Supplied material:
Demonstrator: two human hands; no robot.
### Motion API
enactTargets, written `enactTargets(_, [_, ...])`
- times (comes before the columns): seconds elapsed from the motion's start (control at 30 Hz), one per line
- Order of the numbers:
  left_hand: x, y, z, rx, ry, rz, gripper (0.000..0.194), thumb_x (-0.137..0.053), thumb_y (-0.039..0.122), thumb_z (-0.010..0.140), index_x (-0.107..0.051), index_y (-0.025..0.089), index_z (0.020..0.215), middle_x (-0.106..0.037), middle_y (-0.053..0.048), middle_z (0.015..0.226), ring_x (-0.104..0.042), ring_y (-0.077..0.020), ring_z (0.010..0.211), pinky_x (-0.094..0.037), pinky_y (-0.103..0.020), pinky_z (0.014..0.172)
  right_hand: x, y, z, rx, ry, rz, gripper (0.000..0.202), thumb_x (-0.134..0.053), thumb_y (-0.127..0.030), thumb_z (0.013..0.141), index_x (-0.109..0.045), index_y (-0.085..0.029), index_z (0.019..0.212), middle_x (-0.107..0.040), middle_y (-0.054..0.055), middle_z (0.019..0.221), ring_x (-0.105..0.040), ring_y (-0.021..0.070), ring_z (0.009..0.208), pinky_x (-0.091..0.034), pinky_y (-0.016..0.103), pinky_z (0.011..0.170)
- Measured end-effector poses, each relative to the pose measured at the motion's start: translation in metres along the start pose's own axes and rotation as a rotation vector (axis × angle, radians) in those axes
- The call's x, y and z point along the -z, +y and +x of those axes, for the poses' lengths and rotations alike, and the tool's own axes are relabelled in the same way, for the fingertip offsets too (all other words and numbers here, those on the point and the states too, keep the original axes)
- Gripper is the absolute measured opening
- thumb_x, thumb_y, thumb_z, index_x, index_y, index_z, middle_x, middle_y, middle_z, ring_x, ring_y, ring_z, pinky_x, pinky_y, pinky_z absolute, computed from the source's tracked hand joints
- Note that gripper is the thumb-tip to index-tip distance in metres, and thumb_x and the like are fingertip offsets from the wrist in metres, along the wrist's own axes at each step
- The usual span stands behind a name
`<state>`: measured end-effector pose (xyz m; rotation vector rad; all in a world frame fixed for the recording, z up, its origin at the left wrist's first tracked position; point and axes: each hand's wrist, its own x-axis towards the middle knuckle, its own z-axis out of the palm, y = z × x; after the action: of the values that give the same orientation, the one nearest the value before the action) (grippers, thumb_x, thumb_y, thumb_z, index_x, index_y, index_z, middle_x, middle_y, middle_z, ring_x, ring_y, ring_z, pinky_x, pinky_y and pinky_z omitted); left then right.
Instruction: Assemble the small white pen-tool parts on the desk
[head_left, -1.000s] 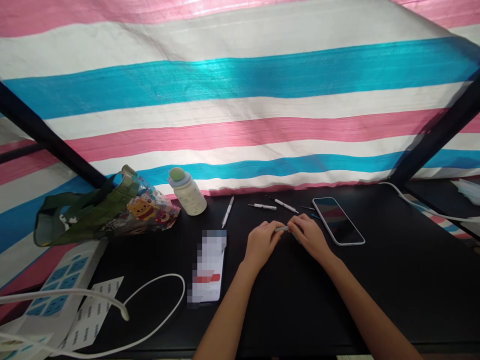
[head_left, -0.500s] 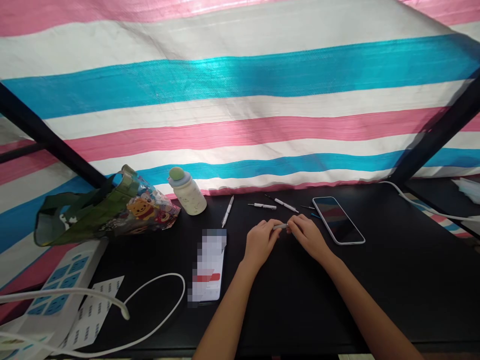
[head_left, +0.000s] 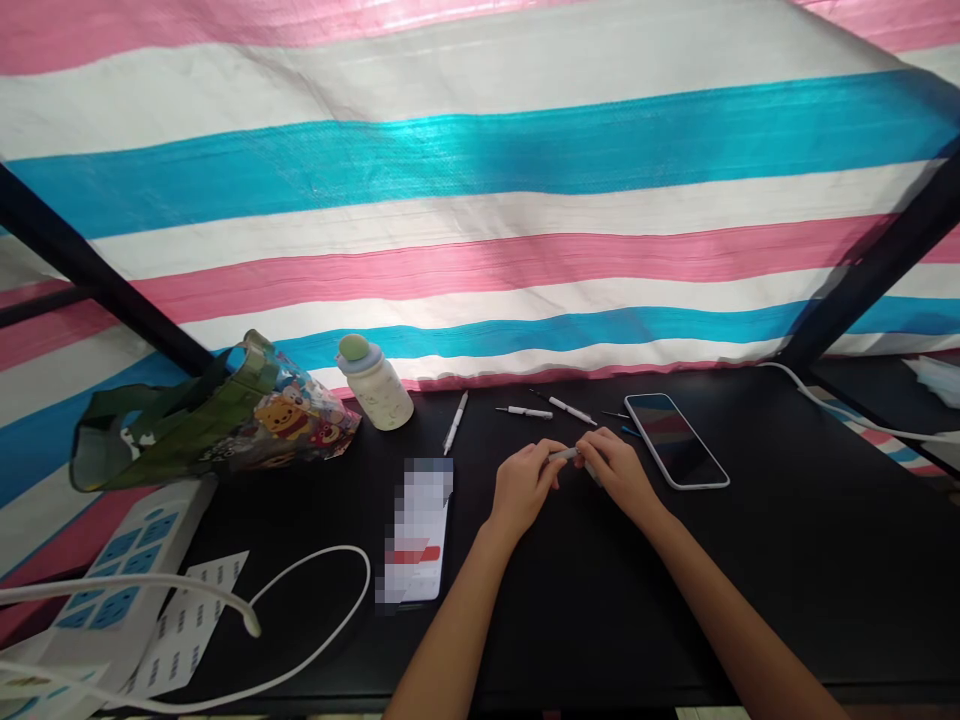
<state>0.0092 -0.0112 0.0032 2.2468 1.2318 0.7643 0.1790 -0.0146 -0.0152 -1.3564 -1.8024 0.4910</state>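
My left hand [head_left: 521, 485] is closed, its fingertips pinching a light grey pen barrel [head_left: 564, 454] above the black table. Opposite it, the fingers of my right hand [head_left: 613, 465] are closed at the barrel's other end. A second greyish pen piece [head_left: 593, 474] shows under the right fingers; whether it joins the barrel is hidden. Beyond the hands lie a white pen [head_left: 525, 411] and another white pen [head_left: 572, 410] with a dark tip. A thin dark refill [head_left: 616, 415] and a small blue piece [head_left: 631, 431] are just past my right hand.
A third white pen [head_left: 455, 422] lies left of the others. A lit phone [head_left: 420, 535] is by my left forearm, a dark-screened phone [head_left: 677, 440] to the right. A bottle [head_left: 379, 390], a bag [head_left: 277, 420], a power strip [head_left: 124, 570] and a white cable [head_left: 367, 580] occupy the left.
The fingertips have shifted slightly, and more of the grey barrel shows between my hands. A greyish piece now shows under the right fingers. The things on the table stay put.
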Motion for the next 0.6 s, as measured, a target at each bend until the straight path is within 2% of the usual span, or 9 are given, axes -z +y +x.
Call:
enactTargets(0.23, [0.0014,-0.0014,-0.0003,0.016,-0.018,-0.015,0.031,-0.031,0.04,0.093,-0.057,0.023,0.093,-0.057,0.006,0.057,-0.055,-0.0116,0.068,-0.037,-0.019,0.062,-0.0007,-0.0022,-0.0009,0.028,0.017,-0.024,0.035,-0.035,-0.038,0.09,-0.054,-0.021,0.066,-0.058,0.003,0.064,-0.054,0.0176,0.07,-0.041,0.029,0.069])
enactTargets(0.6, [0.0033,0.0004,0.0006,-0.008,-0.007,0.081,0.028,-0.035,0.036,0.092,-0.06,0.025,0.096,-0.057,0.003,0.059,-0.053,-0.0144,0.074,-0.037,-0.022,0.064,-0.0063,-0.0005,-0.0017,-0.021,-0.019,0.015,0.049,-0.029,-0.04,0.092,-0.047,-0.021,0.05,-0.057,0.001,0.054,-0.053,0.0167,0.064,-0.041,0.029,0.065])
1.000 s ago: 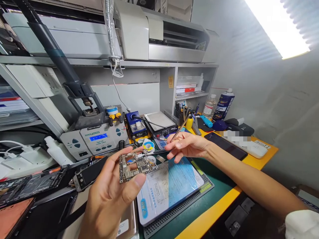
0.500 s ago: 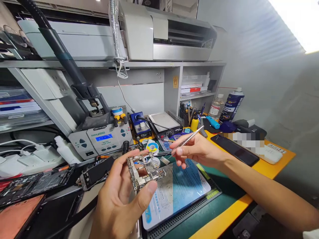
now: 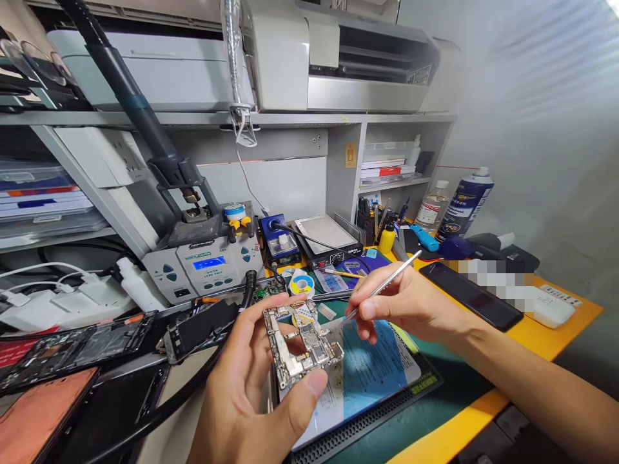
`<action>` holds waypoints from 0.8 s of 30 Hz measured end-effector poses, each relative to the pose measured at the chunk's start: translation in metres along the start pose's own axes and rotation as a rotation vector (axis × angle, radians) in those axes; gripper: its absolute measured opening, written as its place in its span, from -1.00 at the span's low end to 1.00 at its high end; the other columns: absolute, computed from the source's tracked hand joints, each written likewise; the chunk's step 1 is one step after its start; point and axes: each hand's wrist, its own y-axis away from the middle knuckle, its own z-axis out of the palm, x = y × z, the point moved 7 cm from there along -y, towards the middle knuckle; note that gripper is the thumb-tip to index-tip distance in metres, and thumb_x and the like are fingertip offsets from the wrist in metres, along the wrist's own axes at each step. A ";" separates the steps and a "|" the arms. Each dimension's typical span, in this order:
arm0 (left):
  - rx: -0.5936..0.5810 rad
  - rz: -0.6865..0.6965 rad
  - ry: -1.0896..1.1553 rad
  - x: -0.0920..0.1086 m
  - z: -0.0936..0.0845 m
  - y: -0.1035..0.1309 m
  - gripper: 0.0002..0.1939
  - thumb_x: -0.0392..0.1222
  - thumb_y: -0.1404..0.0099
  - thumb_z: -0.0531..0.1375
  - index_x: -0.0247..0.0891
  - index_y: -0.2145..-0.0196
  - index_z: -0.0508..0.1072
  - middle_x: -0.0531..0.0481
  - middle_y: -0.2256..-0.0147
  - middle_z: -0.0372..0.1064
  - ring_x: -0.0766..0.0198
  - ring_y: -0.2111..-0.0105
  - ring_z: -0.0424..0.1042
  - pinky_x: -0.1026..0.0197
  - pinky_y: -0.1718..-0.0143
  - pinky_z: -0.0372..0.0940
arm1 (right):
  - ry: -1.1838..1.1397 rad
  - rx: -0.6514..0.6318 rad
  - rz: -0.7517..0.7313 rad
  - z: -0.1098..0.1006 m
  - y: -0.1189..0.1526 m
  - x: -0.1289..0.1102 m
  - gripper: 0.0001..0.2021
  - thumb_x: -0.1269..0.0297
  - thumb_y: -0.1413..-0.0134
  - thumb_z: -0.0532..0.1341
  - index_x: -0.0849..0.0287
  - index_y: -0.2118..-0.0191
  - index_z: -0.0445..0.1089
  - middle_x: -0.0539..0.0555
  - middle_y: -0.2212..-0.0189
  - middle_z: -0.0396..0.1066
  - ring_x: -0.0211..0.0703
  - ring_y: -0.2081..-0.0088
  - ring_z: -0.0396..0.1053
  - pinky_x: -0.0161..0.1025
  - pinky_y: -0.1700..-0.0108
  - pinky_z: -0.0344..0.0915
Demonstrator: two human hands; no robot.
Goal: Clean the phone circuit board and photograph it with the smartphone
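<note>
Above blue-white box (image 3: 372, 380): hands (image 3: 261, 386) clamped on circuit board (image 3: 304, 341), metal tool (image 3: 387, 283) | board flat, cut-out, chip-studded

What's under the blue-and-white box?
A dark perforated pad shows past the near and right edges of the box, over a green mat. The box covers everything else beneath; the left hand hides its near-left part.

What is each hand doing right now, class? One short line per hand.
Left hand: closed on a circuit board, held at its edges.
Right hand: closed on a slim metal tool, pinched in the fingers.
</note>
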 end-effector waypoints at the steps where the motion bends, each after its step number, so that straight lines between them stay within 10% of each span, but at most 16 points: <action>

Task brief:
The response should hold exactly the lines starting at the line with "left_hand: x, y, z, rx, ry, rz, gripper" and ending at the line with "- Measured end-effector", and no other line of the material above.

Task response:
  left_hand: x, y, z, rx, ry, rz, gripper (0.000..0.194), thumb_x (-0.137..0.053), thumb_y (-0.039..0.122), thumb_z (-0.010..0.140), index_x (-0.107..0.051), index_y (-0.025..0.089), index_z (0.020..0.215), middle_x (-0.106..0.037), middle_y (-0.053..0.048), middle_z (0.015..0.226), ring_x (-0.104..0.042), ring_y (-0.077..0.020), ring_z (0.010..0.211), pinky_x (-0.094..0.037), pinky_y (-0.103..0.020), pinky_z (0.014..0.172)
  right_hand: x, y, z, rx, ry, rz, gripper (0.000..0.202), thumb_x (-0.134..0.053), thumb_y (-0.127..0.030), thumb_z (0.013..0.141), index_x (-0.109..0.045), index_y (-0.085..0.029), index_z (0.019..0.212), middle_x (-0.107..0.040), middle_y (-0.054..0.055), middle_z (0.019..0.221), ring_x (-0.105..0.040), ring_y (-0.021..0.070), ring_z (0.009..0.208), pinky_x (-0.091..0.034), pinky_y (-0.016..0.103), pinky_z (0.011..0.170)
- Measured end-effector poses, each relative to the pose measured at the motion's start: translation in metres along the start pose's own axes and rotation as a rotation vector (axis × angle, radians) in those axes

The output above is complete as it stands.